攻撃を行う際にナイはまずは鎧人形の頭部に向けて刃を振り下ろし、この際に魔法腕輪を通じて地属性の魔力を岩石剣に流し込む。



「はああっ!!」

「きゃあっ!?」

「こ、こいつは……なんて威力だい!?」

「凄まじい……これが岩砕剣なのか!?」



ナイが刃を振り下ろす寸前、地属性の魔力を帯びた岩砕剣は瞬時に重量を増加させると、鋼鉄製の鎧を纏った人形は圧倒的な重量の刃を受けて真っ二つに切り裂かれる。ナイとしては力を込めずに軽く振ったつもりだが、その威力に驚愕する。


鎧人形を切り裂く光景を見ていた他の者達も驚き、岩砕剣は地属性の魔力を送り込む事で重量が増加する事が改めて確認された。ほんの一瞬だが、岩砕剣は重量を元の数倍、下手をしたら十数倍の重さに変化する事が出来るらしく、更に魔力を込めれば重量を増やせそうであった。

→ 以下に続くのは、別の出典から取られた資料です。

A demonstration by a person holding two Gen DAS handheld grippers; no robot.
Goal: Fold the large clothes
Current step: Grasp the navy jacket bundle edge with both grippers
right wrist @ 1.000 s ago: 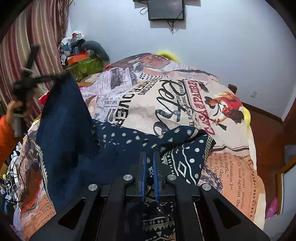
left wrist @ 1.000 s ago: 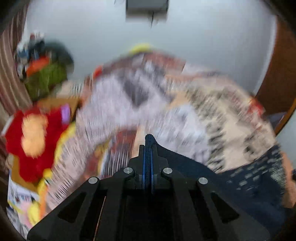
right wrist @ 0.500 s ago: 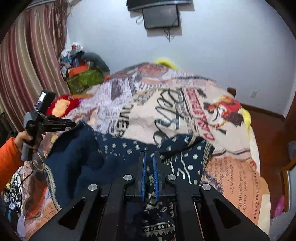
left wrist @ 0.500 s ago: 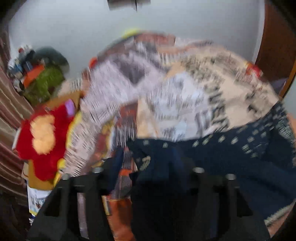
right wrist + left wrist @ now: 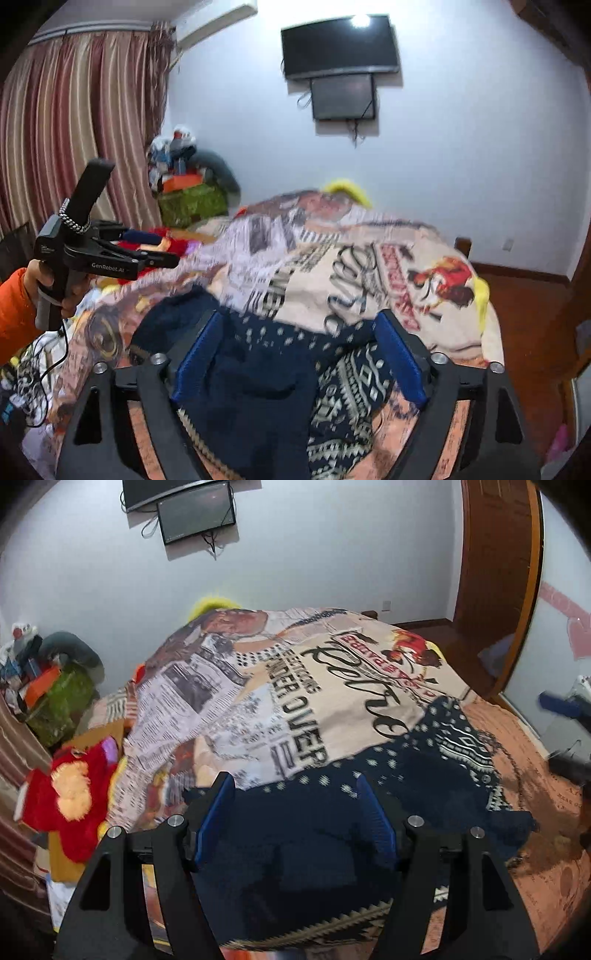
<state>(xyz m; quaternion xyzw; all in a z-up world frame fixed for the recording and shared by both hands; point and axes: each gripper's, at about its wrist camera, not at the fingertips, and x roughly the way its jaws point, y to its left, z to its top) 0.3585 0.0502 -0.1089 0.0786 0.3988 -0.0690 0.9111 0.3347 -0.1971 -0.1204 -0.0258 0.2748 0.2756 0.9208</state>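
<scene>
Two black two-finger grippers with blue pads, left gripper point(image 5: 295, 794) and right gripper point(image 5: 299, 332), are opening wide, gripping nothing, above one dark navy white-patterned knitted garment point(image 5: 388, 805) lying on one newspaper-print bedspread point(image 5: 295, 686), below two wall-mounted black screens point(image 5: 341, 66).

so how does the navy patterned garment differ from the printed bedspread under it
The navy garment is dark blue with small pale dots and geometric bands; the bedspread is cream and orange with newspaper print and big lettering. The garment lies bunched and partly folded over itself, covering only the near part; the bedspread is spread across the whole bed. Both are soft patterned fabric, lying loose on the bed, gripped by neither gripper.
</scene>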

(なんて威力だ……確かにこの重さなら岩石でも簡単に壊せそうだ)



岩砕剣を利用したナイは手元の実感を確認し、確かにこの重さならば普通の人間でも地属性の魔力を送り込む事が出来れば岩石であろうと破壊する事が出来る。しかも鋼鉄製の鎧人形を切り裂いても岩砕剣は刃毀れ一つなく、頑丈さも旋斧と同等かそれ以上だと思われる。



「これが岩砕剣の能力……」

「こいつはたまげたね……確かにこの剣なら地属性の適正がある人間なら巨岩でもぶっ壊せそうだね」

「だけど、使い道を誤るととんでもない事になりそうだ。この能力は無暗に他の人間に見せたら駄目だよ」

「え?どうして?こんなに凄い武器なのに……」



アルトの言葉にミイナは不思議そうな表情を浮かべるが、彼女以外の者達は岩砕剣の危険性を理解しており、もしもこれほどの魔剣が他の人間に知れ渡ったら厄介な事になる。